Indeed, marketing operates/operated on a model called AIDA: Attention, Interest, Desire, Action [Here]. This was supposed to explain the design for advertising, what it was supposed to target and activate, and in what order, in order to stimulate the consumer to buy this particular product rather than any competitor product. Commodification always begins with the commodification of the nervous system: harnessing the attention activation networks of perception that were evolved as coping mechanisms that aided survival in a threatening world. Without attention there can be no perception; without the pivot of the waist, the turn of the head, the fixing of the gaze there could never be that particular organism-environment coupling that produces the perceptual experience of a world. The marketing industry is thus not simply the manipulator of desires, the educator of how one ought to desire as a subject of capital, it is also itself a particular version of the coupling relation; it is a semiotic coupling with the body mediated through material media (the poster, the billboard, the TV screen, the high street, the shopping mall, the radio, the various internet enabled screens, the ambient advertising of professionals and even those others we find ourselves sharing a space with- through their conversation or the branding on their clothes, phones, whatever). The advertising industry is primarily involved in physiological interventions .

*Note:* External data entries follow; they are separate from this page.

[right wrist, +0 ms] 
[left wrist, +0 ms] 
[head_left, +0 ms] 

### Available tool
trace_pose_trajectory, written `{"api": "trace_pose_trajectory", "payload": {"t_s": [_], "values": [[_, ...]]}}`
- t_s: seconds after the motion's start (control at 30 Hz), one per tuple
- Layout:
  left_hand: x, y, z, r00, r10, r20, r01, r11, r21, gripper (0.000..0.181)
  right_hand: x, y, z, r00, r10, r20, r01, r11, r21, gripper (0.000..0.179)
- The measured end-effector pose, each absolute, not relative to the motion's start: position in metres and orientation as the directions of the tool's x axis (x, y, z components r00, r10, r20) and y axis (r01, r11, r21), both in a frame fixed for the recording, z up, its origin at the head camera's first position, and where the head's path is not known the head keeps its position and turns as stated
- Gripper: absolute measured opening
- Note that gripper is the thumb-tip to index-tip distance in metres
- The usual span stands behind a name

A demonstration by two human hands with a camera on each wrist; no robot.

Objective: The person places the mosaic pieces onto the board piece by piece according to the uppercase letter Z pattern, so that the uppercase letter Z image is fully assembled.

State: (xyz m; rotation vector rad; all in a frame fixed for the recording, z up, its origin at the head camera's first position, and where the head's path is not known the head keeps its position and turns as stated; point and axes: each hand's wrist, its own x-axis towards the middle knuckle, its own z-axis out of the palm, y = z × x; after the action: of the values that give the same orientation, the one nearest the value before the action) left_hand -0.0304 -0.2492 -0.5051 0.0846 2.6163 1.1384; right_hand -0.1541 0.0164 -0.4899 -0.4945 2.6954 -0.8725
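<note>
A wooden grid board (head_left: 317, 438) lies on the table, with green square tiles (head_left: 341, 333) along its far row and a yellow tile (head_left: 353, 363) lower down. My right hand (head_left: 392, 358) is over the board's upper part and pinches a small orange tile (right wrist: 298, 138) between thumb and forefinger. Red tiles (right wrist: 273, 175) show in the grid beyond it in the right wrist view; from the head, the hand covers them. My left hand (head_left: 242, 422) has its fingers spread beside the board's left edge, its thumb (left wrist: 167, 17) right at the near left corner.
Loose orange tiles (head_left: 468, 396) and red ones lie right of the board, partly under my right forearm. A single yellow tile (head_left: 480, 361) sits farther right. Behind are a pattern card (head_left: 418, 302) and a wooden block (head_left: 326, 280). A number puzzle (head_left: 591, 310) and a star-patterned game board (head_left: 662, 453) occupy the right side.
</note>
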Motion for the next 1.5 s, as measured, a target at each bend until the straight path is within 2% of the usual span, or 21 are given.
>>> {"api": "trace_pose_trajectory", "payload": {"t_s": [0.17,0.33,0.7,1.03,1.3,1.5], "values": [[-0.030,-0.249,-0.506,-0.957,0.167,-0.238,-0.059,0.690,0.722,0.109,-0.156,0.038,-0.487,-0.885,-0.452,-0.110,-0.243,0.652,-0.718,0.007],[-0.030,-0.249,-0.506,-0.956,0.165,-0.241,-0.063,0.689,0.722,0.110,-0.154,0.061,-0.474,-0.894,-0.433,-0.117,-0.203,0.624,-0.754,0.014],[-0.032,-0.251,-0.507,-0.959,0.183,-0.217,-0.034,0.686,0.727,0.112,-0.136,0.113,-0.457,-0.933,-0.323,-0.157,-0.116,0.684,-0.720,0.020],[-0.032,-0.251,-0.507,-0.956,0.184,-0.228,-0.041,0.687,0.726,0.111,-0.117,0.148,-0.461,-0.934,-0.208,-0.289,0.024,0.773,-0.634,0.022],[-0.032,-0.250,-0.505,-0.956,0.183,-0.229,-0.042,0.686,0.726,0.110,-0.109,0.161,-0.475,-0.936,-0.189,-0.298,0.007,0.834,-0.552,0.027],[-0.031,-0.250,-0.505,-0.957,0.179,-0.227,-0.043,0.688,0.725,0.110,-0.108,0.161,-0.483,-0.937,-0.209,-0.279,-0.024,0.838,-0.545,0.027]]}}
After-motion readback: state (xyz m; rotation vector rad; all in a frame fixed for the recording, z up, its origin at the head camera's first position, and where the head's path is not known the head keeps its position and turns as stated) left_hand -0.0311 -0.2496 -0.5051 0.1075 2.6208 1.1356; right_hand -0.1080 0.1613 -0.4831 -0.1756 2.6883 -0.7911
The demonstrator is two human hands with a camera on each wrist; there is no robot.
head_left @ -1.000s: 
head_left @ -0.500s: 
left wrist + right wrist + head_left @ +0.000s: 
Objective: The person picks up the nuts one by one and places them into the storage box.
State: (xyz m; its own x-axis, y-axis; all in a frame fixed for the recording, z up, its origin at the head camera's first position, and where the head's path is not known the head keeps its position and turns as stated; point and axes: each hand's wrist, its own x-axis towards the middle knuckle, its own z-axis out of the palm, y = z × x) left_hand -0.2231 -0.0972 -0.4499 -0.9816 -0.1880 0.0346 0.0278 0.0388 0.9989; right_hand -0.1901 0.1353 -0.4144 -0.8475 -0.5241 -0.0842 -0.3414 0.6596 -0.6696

The kind of physiological intervention that is carried out through the activation of attention primarily involves the production of a heightened physiological state; a state of arousal. The eye, the reptilian brain, the autonomic nervous system and the endocrine response produce all those bodily experiences we are all familiar with: the increased heart-rate, blood pressure, light headedness, and a general increase in sensory responsiveness to any and all stimuli- especially motion- and a readiness for action. Arousal of this kind of obviously important for a full range of creaturely behaviours such as seeking food, hunting for that food, and the obvious sense of “arousal” as sexual arousal. Arousal is the condition of metabolic self-differing, the movement of the organism from one state to another state. There is the experience of the rushing of the blood, the emptiness of the visceral, the aggressivity that doesn’t know if it is rage or lust, destructive or erotic. Of course there is also the matter of memory (and I’m sure Steigler will writes about this); that which presents itself to me as particularly emotionally salient will be remembered while that which is not emotionally salient to me will not be so keenly recalled, if it is recalled at all; we all remember having our heart broken, but who remembers what they had for breakfast today 10 years ago? This phenomena is known as selective attention and involves a selectivity of neural encoding that impacts on long-term memory retention. It is why Coca Cola adverts appeal to a sense of family, to a warm feeling, to a feeling of safety, or to a sense that it is youthful, vibrant, culturally hip and so on; in short, it is why neuroadvertising works so well. It is why semiocapitalist consumers don’t have to be convinced of the virtues of consumption but will happily consume the consumption of others in TV shows like Cribs, and it is why the English riots of 2011 had as a component the revenge of the desire of the excluded consumer (cf. Baumann’s analysis of the situation).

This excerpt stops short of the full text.